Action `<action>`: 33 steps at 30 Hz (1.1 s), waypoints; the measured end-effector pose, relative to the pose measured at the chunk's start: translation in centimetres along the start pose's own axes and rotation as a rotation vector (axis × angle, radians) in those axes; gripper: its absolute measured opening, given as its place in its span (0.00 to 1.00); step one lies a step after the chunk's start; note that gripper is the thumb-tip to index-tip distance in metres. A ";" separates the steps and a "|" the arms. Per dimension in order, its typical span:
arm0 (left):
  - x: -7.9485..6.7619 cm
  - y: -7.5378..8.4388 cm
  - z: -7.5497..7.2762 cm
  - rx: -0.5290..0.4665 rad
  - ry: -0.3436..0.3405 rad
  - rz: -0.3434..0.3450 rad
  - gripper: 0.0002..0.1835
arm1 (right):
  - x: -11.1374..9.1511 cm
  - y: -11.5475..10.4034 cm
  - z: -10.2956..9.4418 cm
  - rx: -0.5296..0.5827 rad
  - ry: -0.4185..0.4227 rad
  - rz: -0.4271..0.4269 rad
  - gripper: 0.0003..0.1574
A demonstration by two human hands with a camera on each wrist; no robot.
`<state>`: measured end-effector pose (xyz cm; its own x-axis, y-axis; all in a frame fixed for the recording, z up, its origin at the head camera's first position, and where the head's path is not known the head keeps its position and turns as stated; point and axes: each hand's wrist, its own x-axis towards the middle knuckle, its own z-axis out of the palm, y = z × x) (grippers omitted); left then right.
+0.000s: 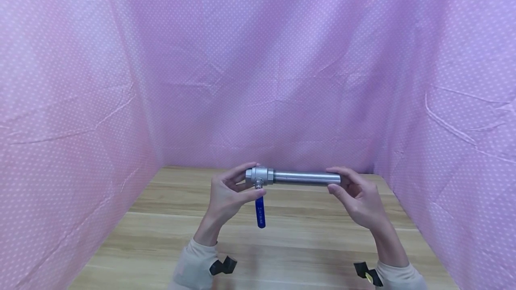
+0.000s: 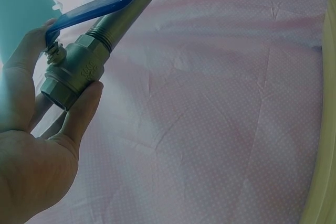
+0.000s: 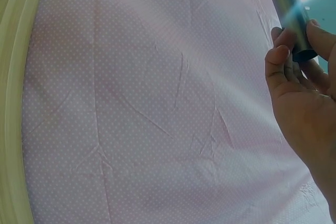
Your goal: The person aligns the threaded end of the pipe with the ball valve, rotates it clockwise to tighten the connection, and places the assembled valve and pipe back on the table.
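Nearest the person, behind the fingers at the wrists, are a pale left sleeve and a pale right sleeve, with a black piece just inside the left one and another black fitting just inside the right. The blue lever handle points back toward the person from under the left thumb, which lies across its stem end. The left hand grips the silver ball valve, thumb on the near side, other fingers around its far side. From the valve, a metal pipe spans the gap between the two hands, some thread showing at the joint; the right hand pinches its outer end between thumb and fingers. Wood-grain worktop lies below the fingers, and beyond them hangs creased pink dotted cloth, also rising to either side.
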<state>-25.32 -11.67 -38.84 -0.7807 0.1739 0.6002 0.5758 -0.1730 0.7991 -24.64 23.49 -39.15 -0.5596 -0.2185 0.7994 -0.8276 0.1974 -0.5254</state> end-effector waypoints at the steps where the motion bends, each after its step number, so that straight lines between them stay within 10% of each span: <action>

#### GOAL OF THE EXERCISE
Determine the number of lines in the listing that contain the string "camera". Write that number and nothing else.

#### EXPECTED ANSWER
2